Mark Farnik
EF5
I have decided to start this topic for a number of reasons. First and foremost, I discovered this when I was reading the Denver AFD this morning:
LATEST MODEL RUNS STILL SHOW UPPER RIDGE SHIFTING EASTWARD
ACROSS THE GREAT PLAINS...WHICH ALLOWS S-SWLY FLOW ALOFT TO ADVECT A
DEEP LAYER OF SUBTROPICAL MOISTURE UP FROM THE DESERT SOUTHWEST AND
SRN ROCKY MTNS ON MONDAY AND TUESDAY. MODELS ALSO SHOW A SHORTWAVE
EMBEDDED WITHIN THIS FLOW MOVING OUT OF SERN ARIZONA EARLY MONDAY
MORNING...ACROSS NRN NEW MEXICO BY LATE MONDAY AFTERNOON AND ACROSS
NERN COLORADO MONDAY NIGHT. MODELS ALSO SHOW A WEAK SFC COLD FRONT
DROPPING SWRD ACRS NERN COLORADO MONDAY MORNING AHEAD OF THE
SHORTWAVE. MODELS SHOW THIS FRONTAL BNDRY STALLING OUT ACROSS NEWRD
ACROSS NERN COLORADO...WITH A SFC LOW FORMING ALONG THIS FRONTAL
BNDRY IN THE PALMER DVD AREA. CIRCULATION AROUND THIS SFC LOW DRAWS
HIGHER DEWPOINT/THETA-E AIR UP FROM SERN COLORADO AND UP OVER THIS
FRONTAL BNDRY WHICH SHOULD PROVIDE THE FAVORABLE LIFT AND
INSTABILITY FOR STORM FORMATION ON THE PLAINS. AS PER THE WRF/NAM...

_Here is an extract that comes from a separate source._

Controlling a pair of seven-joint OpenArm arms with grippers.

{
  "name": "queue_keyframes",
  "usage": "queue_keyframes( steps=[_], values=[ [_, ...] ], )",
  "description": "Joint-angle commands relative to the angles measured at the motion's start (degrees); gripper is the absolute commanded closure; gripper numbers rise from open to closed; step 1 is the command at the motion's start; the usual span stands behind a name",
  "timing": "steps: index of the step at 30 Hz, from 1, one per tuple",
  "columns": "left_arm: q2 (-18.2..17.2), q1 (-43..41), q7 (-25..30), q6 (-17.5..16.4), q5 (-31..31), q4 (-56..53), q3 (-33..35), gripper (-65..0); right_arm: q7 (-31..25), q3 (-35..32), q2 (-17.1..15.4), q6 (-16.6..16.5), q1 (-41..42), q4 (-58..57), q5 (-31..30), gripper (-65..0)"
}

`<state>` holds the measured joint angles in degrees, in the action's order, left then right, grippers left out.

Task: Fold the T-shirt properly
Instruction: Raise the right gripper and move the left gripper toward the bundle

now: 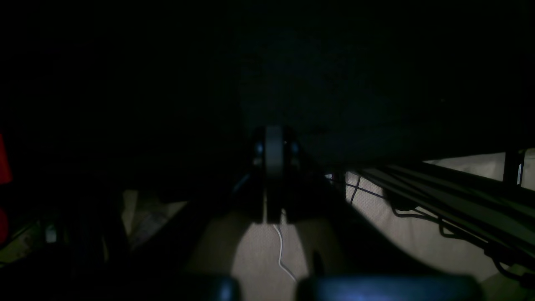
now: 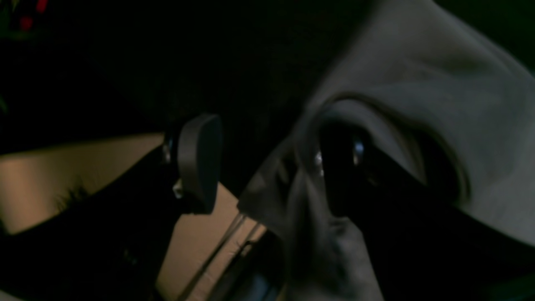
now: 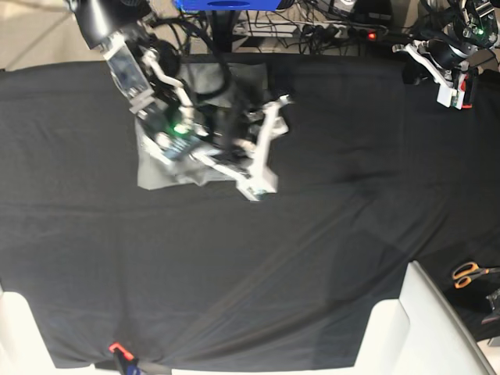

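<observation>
The grey T-shirt (image 3: 158,170) lies bunched in a rough folded block at the back left of the black table cloth (image 3: 312,234). My right arm (image 3: 180,129) hangs over it, blurred. In the right wrist view the right gripper (image 2: 267,167) is open. Its left pad (image 2: 198,163) is bare, and grey T-shirt fabric (image 2: 418,83) drapes around the right finger (image 2: 338,167). My left arm (image 3: 445,58) sits pulled back at the far right corner, away from the shirt. The left gripper (image 1: 273,142) is shut with nothing in it, and its view is very dark.
Orange-handled scissors (image 3: 469,272) lie off the cloth at the right. White blocks (image 3: 422,328) stand at the front right and front left corners. Cables and a power strip (image 3: 328,27) run behind the table's back edge. A small red clip (image 3: 116,348) sits at the front edge.
</observation>
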<state>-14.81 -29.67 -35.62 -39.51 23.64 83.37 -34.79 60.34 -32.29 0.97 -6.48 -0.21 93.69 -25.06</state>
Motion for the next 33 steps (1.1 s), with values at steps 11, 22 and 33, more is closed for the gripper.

LAYER PRECIPITABLE WATER VALUES GO FROM 0.90 INCH AT DENVER AS OF
12Z/MONDAY TO 1.45 INCHES BY 00Z/TUE. GFS VALUES NOT AS GREAT...BUT
IT TOO SHOWS A SIMILAR UPWARD TREND. SLOW STORM MOTIONS AND
ABNORMALLY HIGH PRECIPITABLE WATER VALUES MAY PRODUCE HEAVY POSSIBLY
FLOODING RAINFALL MONDAY NIGHT.[/quote]
This last little bit especially caught my attention. As most of you know, tomorrow is the 30th anniversary of the devastating Big Thompson flash flood. I decided to go back and check the surface conditions for July 31, 1976 and compare them against the forecast for tomorrow evening. What I saw unsettled me: the forecasted surface and upper air features for tomorrow evening are nearly identical to those of July 31, 1976. Similarities include a stalled weak cold front oriented south/southwest to north/northeast across eastern Colorado, extremely moist easterly flow being pumped over the front and across the eastern plains and up against the foothills/mountains by a surface low forecast to set up over the Palmer Divide (dewpoints are progged by the WRF and NAM to be in the mid 60's by late afternoon, only slightly less by the GFS) and almost zero storm motions (500 through 850 mb winds are all going to be from the west under 10 kts through tomorrow night with weak surface flow out of the east around 15 kts, just enough to keep the storms from going anywhere if the forecast verifies). If a storm gets going in the mountains tomorrow, the 500-850 mb winds which would usually keep those storms moving east aren't going to be there, which is the same reason the Big Thompson storm remained anchored over the canyon for five hours.
Another disturbing similarity is that the spring and summer of 1976 had been dominated by heat and serious drought conditions. My mom, who was 16 at the time of the flood, says that the weather pattern so far this spring and summer of 2006 has been identical to the pattern preceding the flood in 1976. Now that is truly hair-raising. :blink:
Now I'm not trying to cry wolf here or say that we are going to have a Big Thomspon repeat tomorrow evening, but you cannot deny that the weather conditions are going to be eerily similar in nature. Based on what I'm seeing and what I know about flash flood causing weather patterns, there is a definite possibility that if the all the forecast surface and upper air conditions verify, we could see some sort of flash flood event somewhere in the foothills or mountains north of I-70 and east of the Continental Divide between 3 p.m. and 12 a.m. The severity of it would depend on how long any particular storm will stall over any particular drainage basin.
Another thing that worries me is a lot of people have gone up to the mountains to escape the heat wave down here. While there most likely aren't as many people up in the mountains as there were thirty years ago, I would imagine there are still quite a few people camping out up there. At least now, where Coloradoans learned their lesson from the Big Thomspon event, they now know to get up the mountainsides if the water starts rising. I think that fortunately since this is the flood anniversary weekend, people are going to be paying a bit more attention than usual to the skies.
This is something to keep a close eye on, most definitely.